The DataManager#

The DataManager is at the core of dantro: it stores data in a hierarchical way, thus forming the root of a data tree, and enables the loading of data into the tree.


Overview#

Essentially, the DataManager is a specialization of a OrderedDataGroup that is extended with data loading capabilities.

It is attached to a so-called “data directory” which is the base directory where data can be loaded from.

Data Loaders#

To provide certain loading capabilities to the DataManager, the data_loaders mixin classes can be used. To learn more about specializing the data manager to have the desired loading capabilities, see here.

By default, the following mixins are available via the AllAvailableLoadersMixin:

class AllAvailableLoadersMixin[source]

Bases: dantro.data_loaders.text.TextLoaderMixin, dantro.data_loaders.yaml.YamlLoaderMixin, dantro.data_loaders.pickle.PickleLoaderMixin, dantro.data_loaders.hdf5.Hdf5LoaderMixin, dantro.data_loaders.xarray.XarrayLoaderMixin, dantro.data_loaders.pandas.PandasLoaderMixin, dantro.data_loaders.numpy.NumpyLoaderMixin

A mixin bundling all data loaders that are available in dantro. See the individual mixins for a more detailed documentation.

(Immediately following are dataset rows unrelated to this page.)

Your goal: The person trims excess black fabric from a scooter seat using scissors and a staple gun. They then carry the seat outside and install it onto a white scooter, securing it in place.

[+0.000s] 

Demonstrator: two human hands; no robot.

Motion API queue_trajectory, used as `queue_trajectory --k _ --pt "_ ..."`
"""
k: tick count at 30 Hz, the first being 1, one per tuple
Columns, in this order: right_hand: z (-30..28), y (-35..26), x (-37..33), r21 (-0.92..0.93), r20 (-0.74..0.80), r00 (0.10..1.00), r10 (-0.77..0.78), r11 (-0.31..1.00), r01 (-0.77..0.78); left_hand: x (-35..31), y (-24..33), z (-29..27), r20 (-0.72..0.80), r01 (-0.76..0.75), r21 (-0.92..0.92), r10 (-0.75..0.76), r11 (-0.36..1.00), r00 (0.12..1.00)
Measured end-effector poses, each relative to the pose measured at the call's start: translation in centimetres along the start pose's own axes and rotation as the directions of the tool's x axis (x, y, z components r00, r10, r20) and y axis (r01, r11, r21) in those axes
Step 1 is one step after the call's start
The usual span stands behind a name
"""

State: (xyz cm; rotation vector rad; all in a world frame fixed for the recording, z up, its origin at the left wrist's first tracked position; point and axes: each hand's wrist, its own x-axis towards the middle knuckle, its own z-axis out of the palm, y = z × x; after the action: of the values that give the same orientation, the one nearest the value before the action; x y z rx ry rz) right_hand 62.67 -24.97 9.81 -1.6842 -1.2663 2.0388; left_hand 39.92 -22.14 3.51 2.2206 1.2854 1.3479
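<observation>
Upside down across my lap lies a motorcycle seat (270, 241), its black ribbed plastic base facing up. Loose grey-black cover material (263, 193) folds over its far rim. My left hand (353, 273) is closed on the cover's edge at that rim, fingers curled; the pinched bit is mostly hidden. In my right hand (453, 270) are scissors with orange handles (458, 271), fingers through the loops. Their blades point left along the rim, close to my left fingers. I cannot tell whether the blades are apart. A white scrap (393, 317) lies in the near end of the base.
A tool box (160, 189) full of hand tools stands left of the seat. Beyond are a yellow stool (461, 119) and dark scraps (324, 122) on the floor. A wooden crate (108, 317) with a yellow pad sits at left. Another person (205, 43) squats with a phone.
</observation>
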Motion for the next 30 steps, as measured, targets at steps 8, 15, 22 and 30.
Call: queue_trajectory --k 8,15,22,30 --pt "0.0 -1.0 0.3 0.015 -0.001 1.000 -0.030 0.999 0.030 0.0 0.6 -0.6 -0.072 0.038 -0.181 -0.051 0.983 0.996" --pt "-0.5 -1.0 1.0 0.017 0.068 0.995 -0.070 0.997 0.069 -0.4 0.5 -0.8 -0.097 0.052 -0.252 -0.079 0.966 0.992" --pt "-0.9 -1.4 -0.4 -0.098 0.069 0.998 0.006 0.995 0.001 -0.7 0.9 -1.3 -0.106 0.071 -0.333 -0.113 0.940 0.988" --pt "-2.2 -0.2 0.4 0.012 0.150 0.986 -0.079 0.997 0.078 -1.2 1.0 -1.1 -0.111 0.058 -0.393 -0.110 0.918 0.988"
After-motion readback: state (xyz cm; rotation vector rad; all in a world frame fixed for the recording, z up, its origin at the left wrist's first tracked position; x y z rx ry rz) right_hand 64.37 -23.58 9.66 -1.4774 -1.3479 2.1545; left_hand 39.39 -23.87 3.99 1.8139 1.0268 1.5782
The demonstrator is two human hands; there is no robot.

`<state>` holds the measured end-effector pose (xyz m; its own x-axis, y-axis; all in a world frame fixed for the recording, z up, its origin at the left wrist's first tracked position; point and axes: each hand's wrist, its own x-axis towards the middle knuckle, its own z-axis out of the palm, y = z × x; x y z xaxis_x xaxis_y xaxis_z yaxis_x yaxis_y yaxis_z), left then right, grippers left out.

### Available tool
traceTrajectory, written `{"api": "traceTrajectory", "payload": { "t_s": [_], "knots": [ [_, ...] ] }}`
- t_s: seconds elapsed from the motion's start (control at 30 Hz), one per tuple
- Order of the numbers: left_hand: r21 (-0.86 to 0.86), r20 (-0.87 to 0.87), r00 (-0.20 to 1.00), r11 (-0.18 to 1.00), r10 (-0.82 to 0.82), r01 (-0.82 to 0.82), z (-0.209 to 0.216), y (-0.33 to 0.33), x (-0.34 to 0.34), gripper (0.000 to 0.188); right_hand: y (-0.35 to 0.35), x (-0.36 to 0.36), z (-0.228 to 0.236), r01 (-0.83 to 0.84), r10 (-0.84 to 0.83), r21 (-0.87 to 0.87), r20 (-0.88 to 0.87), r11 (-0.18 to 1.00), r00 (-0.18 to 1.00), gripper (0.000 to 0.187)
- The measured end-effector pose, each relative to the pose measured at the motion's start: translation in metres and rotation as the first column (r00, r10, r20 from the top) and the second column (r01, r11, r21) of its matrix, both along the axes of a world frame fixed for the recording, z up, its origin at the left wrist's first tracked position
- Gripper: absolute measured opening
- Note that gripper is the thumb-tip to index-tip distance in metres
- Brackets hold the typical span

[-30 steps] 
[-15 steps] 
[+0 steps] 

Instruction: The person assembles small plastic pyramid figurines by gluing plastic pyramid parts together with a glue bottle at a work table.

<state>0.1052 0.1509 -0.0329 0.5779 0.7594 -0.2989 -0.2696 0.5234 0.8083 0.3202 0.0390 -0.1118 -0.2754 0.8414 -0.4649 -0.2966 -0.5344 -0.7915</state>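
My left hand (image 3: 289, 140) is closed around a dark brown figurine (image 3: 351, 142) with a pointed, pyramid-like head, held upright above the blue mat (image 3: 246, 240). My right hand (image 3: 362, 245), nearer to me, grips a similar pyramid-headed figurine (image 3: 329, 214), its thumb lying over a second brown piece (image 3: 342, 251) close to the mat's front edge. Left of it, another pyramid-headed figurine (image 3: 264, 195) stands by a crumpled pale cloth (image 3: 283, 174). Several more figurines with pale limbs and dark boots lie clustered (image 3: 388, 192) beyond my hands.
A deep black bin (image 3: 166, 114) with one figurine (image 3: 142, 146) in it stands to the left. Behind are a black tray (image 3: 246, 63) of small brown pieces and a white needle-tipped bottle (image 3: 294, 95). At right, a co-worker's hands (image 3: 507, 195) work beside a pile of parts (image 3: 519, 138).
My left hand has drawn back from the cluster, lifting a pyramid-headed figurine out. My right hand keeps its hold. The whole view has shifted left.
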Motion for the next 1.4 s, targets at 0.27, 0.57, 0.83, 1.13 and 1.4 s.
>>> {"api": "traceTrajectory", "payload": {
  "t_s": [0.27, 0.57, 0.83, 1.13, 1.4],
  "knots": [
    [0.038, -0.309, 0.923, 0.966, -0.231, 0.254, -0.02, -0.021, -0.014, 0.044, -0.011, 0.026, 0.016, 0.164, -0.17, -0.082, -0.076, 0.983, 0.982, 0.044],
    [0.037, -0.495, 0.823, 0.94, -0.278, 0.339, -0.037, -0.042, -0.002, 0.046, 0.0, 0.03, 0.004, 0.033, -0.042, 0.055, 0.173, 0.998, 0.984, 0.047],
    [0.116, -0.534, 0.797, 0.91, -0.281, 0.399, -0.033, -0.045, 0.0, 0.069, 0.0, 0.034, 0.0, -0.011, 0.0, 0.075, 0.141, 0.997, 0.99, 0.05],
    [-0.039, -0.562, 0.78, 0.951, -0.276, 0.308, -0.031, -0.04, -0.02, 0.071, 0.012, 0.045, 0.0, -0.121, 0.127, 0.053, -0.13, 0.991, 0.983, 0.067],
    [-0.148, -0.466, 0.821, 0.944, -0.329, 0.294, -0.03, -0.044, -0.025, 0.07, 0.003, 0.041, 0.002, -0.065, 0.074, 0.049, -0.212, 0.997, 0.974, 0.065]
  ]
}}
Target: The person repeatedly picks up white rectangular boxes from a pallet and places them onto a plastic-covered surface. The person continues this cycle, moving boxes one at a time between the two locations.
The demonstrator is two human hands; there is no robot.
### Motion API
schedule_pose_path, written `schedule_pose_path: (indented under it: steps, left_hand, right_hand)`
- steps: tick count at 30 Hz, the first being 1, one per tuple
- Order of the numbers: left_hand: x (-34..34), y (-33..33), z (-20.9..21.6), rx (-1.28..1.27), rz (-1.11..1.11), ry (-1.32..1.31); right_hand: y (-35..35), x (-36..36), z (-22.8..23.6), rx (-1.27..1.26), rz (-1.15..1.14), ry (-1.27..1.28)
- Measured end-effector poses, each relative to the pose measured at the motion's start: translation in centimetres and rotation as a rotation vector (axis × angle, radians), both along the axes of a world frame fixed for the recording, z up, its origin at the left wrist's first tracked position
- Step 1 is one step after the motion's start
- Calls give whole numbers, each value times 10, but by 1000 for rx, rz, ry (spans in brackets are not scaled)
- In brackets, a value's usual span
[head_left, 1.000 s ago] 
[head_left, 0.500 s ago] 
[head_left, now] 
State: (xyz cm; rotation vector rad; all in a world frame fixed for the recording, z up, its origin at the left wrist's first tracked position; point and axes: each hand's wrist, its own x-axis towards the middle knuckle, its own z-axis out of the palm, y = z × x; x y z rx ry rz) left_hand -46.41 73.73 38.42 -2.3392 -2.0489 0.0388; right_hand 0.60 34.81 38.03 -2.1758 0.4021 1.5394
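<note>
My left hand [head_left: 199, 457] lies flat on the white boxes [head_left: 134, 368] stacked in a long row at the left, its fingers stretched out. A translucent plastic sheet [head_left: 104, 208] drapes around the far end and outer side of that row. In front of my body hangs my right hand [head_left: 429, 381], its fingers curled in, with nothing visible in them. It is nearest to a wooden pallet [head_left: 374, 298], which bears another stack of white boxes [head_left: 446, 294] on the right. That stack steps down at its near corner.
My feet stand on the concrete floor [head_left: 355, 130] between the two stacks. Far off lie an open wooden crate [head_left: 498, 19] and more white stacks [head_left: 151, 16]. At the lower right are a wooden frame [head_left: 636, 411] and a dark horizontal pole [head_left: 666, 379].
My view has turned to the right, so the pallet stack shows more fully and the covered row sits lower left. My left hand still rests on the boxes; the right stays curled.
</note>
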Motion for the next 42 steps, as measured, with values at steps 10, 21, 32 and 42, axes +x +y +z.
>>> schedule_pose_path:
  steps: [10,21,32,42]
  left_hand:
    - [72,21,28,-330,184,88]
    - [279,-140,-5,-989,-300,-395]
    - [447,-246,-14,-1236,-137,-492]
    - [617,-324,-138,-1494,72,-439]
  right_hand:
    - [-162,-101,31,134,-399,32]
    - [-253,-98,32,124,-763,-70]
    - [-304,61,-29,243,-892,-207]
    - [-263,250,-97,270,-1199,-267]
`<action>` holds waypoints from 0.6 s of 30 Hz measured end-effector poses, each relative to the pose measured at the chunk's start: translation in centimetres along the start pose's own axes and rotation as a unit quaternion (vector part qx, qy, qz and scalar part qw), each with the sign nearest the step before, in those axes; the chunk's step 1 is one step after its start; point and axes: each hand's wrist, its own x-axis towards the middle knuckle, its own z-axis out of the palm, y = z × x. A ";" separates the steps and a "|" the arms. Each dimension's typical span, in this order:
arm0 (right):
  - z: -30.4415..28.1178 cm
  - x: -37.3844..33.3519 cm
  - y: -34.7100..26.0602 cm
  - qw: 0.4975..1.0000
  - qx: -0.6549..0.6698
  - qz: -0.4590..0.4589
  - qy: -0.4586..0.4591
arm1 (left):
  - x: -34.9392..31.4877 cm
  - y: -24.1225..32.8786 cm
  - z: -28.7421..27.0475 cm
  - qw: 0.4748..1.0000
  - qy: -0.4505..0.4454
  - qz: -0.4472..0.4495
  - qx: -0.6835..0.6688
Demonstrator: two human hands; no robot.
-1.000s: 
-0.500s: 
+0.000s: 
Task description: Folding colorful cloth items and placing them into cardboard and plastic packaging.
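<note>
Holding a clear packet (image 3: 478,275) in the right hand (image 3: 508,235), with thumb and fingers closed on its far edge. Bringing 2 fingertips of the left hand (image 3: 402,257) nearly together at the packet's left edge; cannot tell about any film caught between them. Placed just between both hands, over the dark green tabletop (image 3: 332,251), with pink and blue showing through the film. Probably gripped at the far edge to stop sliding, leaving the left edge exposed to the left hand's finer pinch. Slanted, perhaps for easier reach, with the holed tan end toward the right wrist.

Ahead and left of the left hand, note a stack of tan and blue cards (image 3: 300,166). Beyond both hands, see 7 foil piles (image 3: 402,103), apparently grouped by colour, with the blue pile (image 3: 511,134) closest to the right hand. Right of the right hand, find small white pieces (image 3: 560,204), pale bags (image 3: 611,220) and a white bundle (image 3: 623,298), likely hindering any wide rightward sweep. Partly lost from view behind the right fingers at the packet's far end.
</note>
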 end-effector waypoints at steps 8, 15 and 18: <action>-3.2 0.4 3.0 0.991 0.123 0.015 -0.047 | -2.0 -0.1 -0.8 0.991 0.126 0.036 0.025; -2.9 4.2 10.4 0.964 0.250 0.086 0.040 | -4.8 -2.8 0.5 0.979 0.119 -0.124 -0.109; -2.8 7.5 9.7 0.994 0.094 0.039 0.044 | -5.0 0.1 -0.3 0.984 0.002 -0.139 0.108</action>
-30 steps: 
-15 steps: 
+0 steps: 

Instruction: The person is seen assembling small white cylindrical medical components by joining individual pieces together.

If you want all these loaders available in your data manager, inherit from this mixin class and DataManager:

import dantro

class MyDataManager(
    dantro.data_loaders.AllAvailableLoadersMixin,
    dantro.DataManager,
):
    pass

Load functions#

To see which data loading functions are available for a certain DataManager instance, you can use available_loaders. The output of that property can be used as the loader argument to the load() method, see Loading Data.

In [1]: import dantro

In [2]: class MyDataManager(dantro.data_loaders.AllAvailableLoadersMixin, dantro.DataManager):
   ...:     """My custom DataManager"""
   ...: 

# Instantiate it with some directory
In [3]: dm = MyDataManager("~")

# Print the names of all available data loaders, i.e. the `loader` argument
In [4]: print("\n".join(dm.available_loaders))
hdf5
hdf5_as_dask
hdf5_proxy
numpy
numpy_binary
numpy_txt
pandas_csv
pandas_generic
pickle
pkl
plain_text
text
xr_dataarray
xr_dataset
yaml
yaml_to_object
yml
yml_to_object

Hint

To learn about available arguments for these loaders, have a look at the API reference for the corresponding mixin, e.g. starting from the AllAvailableLoadersMixin.

Missing a loader?

No problem. You can easily specialize your data manager to include a custom loader.

Loading Data#

To load data into the data tree, there are two main methods:

  • The load() method loads a single so-called data entry.

  • The load_from_cfg() method loads multiple such entries; the cfg refers to a set of configuration entries.

For example, having specialized a data manager, data can be loaded in the following way:

import dantro
from dantro.data_loaders import YamlLoaderMixin

class MyDataManager(YamlLoaderMixin, dantro.DataManager):
    """A DataManager specialization that can load YAML data"""

dm = MyDataManager(data_dir=my_data_dir)

# Now, data can be loaded using the `load` command:
dm.load("some_data",       # where to load the data to
        loader="yaml",     # which loader to use
        glob_str="*.yml")  # which files to find and load

# Access it
dm["some_data"]
# ...

The Load Configuration#

A core concept of dantro is to make a lot of functionality available via configuration hierarchies, which are well-representable using YAML configuration files. This is also true for the DataManager, which can be initialized with a certain default load configuration, specifying multiple data entries to load.

When integrating dantro into your project, you will likely be in a situation where the structure of the data you are working with is known and more or less fixed. In such scenarios, it makes sense to pre-define which data you would like to load, how it should be loaded, and where it should be placed in the data tree.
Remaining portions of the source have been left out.